BEGIN

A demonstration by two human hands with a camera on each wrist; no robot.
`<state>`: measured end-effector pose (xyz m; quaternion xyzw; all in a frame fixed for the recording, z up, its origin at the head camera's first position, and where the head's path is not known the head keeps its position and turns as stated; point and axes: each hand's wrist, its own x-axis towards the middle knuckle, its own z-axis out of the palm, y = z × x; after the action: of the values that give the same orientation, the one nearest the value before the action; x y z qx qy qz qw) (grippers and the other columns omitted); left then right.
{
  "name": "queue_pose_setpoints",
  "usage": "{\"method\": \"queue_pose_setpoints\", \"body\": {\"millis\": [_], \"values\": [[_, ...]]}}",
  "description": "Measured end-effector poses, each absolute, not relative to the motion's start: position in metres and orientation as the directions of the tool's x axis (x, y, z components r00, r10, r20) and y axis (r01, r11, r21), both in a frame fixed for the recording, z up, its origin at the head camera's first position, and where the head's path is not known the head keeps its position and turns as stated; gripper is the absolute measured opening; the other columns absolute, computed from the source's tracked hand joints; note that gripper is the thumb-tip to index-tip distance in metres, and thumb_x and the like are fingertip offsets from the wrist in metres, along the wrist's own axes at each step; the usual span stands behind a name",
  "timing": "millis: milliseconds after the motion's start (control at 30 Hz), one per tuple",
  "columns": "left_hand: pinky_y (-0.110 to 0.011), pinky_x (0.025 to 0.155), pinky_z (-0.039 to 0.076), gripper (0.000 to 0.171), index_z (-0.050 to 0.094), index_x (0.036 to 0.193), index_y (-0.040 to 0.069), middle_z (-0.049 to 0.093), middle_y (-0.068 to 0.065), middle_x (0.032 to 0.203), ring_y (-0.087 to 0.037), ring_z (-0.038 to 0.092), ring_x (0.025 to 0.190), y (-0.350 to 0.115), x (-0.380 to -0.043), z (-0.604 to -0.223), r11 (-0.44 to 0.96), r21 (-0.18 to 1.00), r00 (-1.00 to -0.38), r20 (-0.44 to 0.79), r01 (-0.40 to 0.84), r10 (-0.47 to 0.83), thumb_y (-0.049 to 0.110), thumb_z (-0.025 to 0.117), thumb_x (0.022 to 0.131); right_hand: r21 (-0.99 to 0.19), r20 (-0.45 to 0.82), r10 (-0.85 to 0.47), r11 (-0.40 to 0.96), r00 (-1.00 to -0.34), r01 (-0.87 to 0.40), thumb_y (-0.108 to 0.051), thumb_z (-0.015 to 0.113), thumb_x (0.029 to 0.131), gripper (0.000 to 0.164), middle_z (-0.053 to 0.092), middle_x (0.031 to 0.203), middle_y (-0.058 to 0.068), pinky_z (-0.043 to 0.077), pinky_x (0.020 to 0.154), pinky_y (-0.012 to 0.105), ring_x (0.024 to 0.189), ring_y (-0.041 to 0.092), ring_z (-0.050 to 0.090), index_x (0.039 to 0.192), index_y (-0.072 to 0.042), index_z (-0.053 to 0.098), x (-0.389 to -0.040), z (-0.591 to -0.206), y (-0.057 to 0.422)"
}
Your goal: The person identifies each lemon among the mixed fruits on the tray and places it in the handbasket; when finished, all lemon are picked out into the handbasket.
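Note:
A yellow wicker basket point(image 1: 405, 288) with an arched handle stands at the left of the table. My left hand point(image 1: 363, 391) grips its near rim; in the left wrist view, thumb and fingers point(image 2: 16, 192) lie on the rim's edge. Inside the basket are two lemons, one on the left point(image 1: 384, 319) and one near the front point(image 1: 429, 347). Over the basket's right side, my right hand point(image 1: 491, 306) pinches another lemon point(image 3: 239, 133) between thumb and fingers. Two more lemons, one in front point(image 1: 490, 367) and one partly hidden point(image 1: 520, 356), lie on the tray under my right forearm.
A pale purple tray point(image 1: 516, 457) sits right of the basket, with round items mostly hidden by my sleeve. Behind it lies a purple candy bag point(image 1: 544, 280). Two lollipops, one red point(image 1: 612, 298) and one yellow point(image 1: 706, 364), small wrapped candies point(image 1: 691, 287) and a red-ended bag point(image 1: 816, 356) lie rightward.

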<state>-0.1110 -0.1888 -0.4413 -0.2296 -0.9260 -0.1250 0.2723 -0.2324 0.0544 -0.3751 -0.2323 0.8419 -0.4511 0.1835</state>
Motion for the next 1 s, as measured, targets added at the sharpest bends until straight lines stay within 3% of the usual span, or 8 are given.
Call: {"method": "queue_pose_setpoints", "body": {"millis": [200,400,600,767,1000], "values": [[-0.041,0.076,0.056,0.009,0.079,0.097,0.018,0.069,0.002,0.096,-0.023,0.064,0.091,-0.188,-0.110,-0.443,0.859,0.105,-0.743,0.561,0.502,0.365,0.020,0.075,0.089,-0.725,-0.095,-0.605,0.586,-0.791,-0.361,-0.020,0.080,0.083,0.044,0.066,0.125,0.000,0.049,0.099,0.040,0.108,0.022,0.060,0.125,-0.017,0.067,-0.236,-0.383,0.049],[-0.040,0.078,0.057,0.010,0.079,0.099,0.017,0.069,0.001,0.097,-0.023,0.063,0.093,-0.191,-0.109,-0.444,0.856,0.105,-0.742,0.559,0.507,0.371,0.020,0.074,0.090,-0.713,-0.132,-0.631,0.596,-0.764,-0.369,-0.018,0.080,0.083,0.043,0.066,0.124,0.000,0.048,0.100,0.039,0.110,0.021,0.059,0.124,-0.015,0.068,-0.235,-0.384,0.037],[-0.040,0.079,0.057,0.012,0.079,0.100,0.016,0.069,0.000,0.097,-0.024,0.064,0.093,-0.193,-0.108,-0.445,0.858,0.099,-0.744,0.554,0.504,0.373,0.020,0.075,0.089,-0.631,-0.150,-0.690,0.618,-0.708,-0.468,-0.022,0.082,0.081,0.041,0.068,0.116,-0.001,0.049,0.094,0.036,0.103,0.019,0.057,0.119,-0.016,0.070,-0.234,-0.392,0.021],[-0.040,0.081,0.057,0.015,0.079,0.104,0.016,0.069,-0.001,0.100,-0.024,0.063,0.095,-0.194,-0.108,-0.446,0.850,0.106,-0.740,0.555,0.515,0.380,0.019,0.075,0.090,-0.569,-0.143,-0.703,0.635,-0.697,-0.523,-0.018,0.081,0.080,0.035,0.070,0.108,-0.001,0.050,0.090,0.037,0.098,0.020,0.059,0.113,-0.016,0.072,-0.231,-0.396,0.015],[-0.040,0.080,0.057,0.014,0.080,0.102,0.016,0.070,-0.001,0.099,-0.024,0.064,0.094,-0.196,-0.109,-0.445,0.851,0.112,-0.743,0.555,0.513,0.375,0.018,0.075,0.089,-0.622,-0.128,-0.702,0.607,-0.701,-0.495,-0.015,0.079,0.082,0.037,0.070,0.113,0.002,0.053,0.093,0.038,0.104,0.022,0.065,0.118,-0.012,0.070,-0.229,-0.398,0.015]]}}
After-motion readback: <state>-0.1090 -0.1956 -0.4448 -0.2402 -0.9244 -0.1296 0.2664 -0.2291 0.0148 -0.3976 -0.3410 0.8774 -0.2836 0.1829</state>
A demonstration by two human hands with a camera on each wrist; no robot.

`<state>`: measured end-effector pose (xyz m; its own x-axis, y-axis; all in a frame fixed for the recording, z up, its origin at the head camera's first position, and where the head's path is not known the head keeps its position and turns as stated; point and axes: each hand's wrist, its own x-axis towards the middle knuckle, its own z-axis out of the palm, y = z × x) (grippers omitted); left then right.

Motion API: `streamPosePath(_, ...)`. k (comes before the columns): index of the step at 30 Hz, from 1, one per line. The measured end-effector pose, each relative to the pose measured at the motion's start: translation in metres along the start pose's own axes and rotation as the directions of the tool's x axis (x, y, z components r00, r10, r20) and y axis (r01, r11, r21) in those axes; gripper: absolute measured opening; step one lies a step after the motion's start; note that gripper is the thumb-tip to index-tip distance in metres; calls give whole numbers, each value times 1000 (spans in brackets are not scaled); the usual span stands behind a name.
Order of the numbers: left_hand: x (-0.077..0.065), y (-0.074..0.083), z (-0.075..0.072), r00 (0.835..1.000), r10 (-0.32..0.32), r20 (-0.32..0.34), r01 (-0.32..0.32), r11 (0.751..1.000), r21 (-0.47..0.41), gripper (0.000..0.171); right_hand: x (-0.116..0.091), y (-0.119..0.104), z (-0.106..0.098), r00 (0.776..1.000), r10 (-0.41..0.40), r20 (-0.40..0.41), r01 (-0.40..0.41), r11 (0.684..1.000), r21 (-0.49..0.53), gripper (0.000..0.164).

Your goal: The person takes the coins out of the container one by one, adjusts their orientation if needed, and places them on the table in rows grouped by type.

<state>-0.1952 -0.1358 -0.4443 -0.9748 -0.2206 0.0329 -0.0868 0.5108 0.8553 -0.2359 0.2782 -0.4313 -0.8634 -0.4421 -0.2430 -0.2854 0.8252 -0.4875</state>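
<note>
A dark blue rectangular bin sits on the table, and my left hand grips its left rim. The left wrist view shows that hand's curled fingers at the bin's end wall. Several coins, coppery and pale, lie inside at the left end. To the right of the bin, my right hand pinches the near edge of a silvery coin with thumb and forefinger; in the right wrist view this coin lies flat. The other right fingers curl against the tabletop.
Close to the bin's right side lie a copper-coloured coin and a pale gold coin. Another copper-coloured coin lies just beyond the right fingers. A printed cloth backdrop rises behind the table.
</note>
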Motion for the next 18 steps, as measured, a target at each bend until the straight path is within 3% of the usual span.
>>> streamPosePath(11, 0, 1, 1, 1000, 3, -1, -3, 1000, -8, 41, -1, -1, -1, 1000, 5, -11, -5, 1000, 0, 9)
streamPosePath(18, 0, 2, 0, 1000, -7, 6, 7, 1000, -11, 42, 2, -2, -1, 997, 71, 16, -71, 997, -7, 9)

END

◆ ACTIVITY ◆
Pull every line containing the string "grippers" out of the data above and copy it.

◆ PROBLEM SOLUTION ◆
`<state>`: measured end-effector pose (xyz m; quaternion xyzw; all in a frame fixed for the recording, z up, its origin at the head camera's first position, and where the head's path is not known the head keeps its position and turns as stated; point and axes: each hand's wrist, its own x-axis towards the middle knuckle, its own z-axis out of the palm, y = z × x; after the action: of the values that give the same orientation, the one nearest the value before the action; x y z qx qy qz qw) (grippers and the other columns omitted); left then right.
`<state>`: measured end-effector pose (xyz m; its own x-axis, y-axis; all in a frame fixed for the recording, z up, its origin at the head camera's first position, and where the head's path is not known the head keeps its position and turns as stated; point and axes: each hand's wrist, its own x-axis towards the middle knuckle, its own z-axis out of the palm, y = z × x) (grippers omitted); left then right.

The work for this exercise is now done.